**Supplied data**
----------------

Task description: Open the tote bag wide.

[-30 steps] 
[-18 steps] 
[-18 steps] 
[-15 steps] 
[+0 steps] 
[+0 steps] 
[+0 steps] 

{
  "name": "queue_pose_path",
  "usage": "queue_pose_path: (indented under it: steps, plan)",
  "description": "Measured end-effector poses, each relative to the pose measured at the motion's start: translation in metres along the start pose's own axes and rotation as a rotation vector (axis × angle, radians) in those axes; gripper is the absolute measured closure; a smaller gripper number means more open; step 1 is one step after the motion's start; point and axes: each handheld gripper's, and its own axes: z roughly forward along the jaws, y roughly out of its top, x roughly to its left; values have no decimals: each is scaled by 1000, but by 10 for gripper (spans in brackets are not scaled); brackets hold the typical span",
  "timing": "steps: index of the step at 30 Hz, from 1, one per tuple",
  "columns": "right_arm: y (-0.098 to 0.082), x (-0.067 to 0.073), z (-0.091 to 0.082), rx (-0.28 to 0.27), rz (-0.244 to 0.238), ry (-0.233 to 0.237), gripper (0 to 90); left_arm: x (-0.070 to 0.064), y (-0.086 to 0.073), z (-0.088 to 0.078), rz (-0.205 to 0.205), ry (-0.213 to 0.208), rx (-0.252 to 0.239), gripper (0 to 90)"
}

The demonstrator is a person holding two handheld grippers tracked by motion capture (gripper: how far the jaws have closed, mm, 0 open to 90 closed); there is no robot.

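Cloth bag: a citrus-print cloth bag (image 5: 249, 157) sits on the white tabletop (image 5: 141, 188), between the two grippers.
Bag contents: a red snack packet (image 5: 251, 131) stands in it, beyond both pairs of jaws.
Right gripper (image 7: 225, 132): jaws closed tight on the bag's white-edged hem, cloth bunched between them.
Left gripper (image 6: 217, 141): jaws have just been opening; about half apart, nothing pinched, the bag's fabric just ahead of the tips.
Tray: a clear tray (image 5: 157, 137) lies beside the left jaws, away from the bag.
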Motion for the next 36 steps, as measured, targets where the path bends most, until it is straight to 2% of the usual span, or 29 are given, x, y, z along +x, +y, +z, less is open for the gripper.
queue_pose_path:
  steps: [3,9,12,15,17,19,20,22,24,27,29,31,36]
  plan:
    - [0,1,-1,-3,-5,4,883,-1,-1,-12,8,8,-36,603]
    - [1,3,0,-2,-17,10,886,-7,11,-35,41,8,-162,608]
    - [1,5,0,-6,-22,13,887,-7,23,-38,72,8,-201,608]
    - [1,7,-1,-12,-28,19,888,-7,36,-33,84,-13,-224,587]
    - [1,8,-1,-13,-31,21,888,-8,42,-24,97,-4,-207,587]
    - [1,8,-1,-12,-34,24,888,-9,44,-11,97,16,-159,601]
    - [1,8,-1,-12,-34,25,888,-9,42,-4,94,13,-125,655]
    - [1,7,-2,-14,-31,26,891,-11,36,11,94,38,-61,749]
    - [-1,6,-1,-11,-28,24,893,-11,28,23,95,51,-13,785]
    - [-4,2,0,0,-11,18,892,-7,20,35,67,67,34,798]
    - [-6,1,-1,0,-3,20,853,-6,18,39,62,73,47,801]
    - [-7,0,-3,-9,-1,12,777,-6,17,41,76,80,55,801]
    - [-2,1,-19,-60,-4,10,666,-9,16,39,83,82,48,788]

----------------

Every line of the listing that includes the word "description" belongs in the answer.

**Exercise solution**
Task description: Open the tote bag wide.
  "description": "Measured end-effector poses, each relative to the pose measured at the motion's start: translation in metres along the start pose's own axes and rotation as a rotation vector (axis × angle, radians) in those axes; gripper is the absolute measured closure; a smaller gripper number means more open; step 1 is one step after the motion's start; point and axes: each handheld gripper's, and its own axes: z roughly forward along the jaws, y roughly out of its top, x roughly to its left; values have no decimals: each is scaled by 1000, but by 10 for gripper (spans in brackets are not scaled); brackets hold the typical span",

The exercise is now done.